(What the task requires): Copy out every line of the records in which "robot" can be found.

(Supplied data):
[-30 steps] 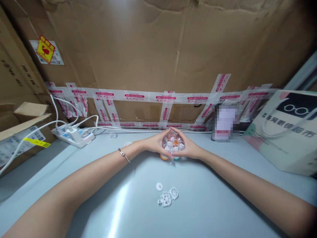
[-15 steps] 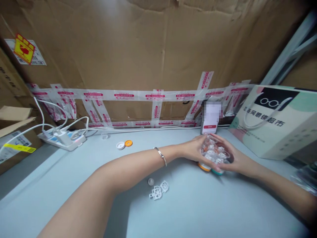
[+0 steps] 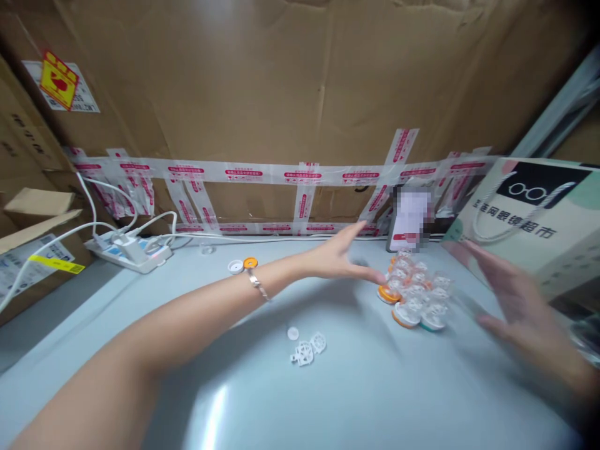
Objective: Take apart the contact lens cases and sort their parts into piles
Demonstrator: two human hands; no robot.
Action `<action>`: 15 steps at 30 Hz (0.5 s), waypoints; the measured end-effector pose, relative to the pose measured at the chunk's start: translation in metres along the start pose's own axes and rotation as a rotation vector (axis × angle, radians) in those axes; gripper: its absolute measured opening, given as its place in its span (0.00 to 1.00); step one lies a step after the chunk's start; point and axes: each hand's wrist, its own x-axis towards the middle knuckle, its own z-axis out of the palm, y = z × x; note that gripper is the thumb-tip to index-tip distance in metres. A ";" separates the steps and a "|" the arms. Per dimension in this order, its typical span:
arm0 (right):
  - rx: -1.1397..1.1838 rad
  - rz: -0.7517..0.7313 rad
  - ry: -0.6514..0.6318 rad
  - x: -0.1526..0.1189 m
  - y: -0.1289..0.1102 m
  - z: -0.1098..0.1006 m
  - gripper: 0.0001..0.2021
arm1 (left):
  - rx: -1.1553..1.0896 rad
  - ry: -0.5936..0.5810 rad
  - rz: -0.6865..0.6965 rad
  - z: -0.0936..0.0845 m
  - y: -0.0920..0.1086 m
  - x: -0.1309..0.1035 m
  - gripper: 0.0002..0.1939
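Observation:
A cluster of small clear-topped plastic pieces (image 3: 412, 290) with white, orange and teal bases stands on the right of the table. My left hand (image 3: 340, 256) is just left of the cluster, thumb and fingers spread, holding nothing; its thumb tip is close to the nearest pieces, and I cannot tell if it touches. To the right of the cluster, my right hand (image 3: 515, 306) is apart from it, blurred, with thumb and fingers apart and nothing in it. White openwork plastic parts (image 3: 307, 351) and a small white disc (image 3: 293, 334) lie in front of my left forearm.
A phone (image 3: 409, 219) leans upright behind the cluster. A paper bag (image 3: 525, 225) stands at the right. Behind my left forearm lie a white ring (image 3: 235, 267) and an orange ring (image 3: 250, 263). A power strip (image 3: 135, 253) with white cables sits at the left, before a large cardboard box (image 3: 210, 94).
Both hands have let go of the cluster and spread apart, the left moving left and the right moving right. The pieces now stand uncovered. The view has shifted slightly.

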 end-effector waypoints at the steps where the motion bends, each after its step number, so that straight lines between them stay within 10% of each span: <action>1: 0.018 -0.069 0.064 -0.002 -0.016 0.004 0.30 | -0.006 0.046 0.001 -0.011 0.000 -0.017 0.51; 4: -0.064 -0.220 0.009 -0.002 -0.062 0.031 0.16 | 0.004 0.132 -0.010 -0.031 -0.003 -0.074 0.35; 8: -0.022 -0.112 -0.494 0.008 -0.096 0.085 0.09 | 0.166 0.017 -0.018 -0.030 -0.007 -0.138 0.20; 15: 0.110 -0.067 -0.838 0.022 -0.110 0.127 0.18 | 0.179 -0.107 -0.016 -0.012 -0.008 -0.160 0.16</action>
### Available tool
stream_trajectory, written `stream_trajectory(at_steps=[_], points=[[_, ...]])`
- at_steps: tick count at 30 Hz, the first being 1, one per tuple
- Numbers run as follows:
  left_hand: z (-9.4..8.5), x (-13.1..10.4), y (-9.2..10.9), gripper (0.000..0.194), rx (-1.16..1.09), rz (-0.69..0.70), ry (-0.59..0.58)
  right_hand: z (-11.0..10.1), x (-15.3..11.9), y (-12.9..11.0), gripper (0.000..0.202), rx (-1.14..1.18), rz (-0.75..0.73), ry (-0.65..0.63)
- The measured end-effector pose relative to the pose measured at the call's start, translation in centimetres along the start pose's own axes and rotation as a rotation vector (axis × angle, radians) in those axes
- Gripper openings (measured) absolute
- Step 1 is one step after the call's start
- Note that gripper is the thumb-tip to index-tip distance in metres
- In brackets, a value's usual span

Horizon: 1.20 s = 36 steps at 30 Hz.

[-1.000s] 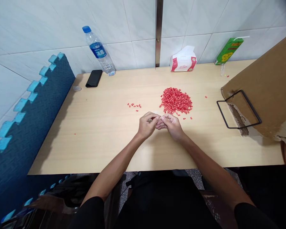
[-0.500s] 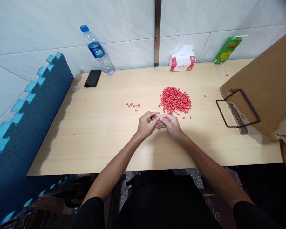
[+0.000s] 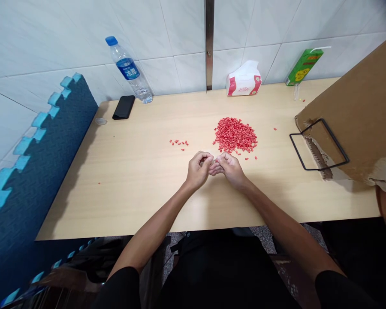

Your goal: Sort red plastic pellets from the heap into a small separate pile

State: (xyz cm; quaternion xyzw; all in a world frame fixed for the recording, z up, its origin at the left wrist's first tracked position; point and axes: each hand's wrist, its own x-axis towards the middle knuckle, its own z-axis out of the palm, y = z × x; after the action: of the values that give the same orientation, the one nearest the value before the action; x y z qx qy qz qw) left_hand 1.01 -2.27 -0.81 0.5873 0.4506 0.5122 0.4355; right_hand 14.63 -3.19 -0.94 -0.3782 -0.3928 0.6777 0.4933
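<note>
My left hand (image 3: pixel 198 169) and my right hand (image 3: pixel 230 169) meet just in front of a heap of small red tube-like pieces (image 3: pixel 235 135). Both are closed, with thumbs pinched against fingers and the fingertips close together. A speck of red shows near the right fingertips, but what either hand holds is too small and too covered to name. To the left of the heap lies a loose group of several similar red pieces (image 3: pixel 179 143). A few more are scattered at the heap's front edge.
Along the wall stand a water bottle (image 3: pixel 128 71), a tissue pack (image 3: pixel 243 81) and a green drink carton (image 3: pixel 304 66); a black phone (image 3: pixel 124 107) lies at left. A cardboard sheet (image 3: pixel 357 103) with a black wire frame (image 3: pixel 320 145) borders the right, a blue foam mat (image 3: pixel 51 159) the left.
The fingertips have parted slightly, and the left fingers have curled in more. The whole view has shifted a little; the red pieces on the table look the same.
</note>
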Motion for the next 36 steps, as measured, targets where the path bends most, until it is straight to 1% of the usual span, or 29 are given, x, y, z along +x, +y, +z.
stream_trajectory(at_steps=[5, 12, 15, 20, 25, 32, 36], points=[[0.6, -0.5, 0.2, 0.018, 0.015, 0.041, -0.007, 0.2, 0.0, -0.2, 0.039, -0.013, 0.017, -0.004], [0.6, -0.5, 0.0, 0.017, 0.075, 0.057, 0.016, 0.0, 0.0, 0.5, 0.034, -0.031, -0.069, 0.01], [0.6, -0.6, 0.0, 0.017, 0.121, 0.071, 0.019, 0.1, 0.1, 0.7, 0.035, -0.037, -0.088, 0.038], [0.8, -0.7, 0.3, 0.015, 0.21, 0.127, 0.047, 0.5, 0.0, 0.8, 0.037, -0.069, -0.114, 0.118], [0.9, -0.7, 0.6, 0.012, 0.257, 0.168, 0.043, 0.7, -0.1, 1.2, 0.035, -0.084, -0.148, 0.155], [0.9, -0.8, 0.7, 0.011, 0.282, 0.199, 0.04, 0.7, -0.1, 1.3, 0.032, -0.07, -0.169, 0.165], [0.9, -0.6, 0.5, 0.011, 0.23, 0.195, 0.026, 0.5, -0.1, 1.2, 0.031, -0.074, -0.158, 0.154]])
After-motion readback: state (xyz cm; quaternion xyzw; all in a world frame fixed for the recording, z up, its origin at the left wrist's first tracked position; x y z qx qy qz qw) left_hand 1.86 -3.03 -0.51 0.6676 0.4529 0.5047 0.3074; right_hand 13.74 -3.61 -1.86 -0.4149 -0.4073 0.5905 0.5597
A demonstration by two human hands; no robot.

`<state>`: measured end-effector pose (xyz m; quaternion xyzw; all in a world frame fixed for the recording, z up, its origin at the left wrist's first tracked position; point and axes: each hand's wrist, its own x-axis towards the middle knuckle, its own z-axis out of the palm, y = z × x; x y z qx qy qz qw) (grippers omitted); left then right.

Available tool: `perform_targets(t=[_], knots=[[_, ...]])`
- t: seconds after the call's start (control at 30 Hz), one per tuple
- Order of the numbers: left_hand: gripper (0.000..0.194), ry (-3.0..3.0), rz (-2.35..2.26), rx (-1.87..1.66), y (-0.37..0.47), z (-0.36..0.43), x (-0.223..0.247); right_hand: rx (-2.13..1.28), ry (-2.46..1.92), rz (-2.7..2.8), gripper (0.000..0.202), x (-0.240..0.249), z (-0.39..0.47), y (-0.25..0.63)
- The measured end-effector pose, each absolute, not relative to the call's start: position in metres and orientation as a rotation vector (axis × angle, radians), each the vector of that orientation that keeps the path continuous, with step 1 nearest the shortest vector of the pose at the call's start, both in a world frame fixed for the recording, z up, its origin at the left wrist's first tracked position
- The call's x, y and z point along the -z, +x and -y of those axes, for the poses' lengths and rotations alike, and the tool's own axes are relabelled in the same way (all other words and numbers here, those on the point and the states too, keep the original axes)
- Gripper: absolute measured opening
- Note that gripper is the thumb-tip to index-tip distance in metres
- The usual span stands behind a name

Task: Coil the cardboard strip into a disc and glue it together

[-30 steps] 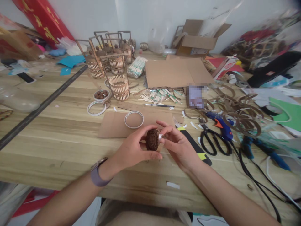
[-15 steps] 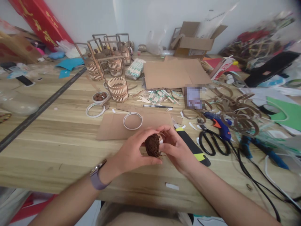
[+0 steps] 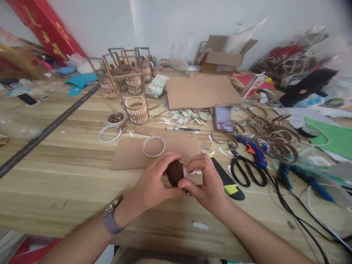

(Response to this task):
Demonstrator: two human hands; no robot.
A demonstration by two human hands; no robot.

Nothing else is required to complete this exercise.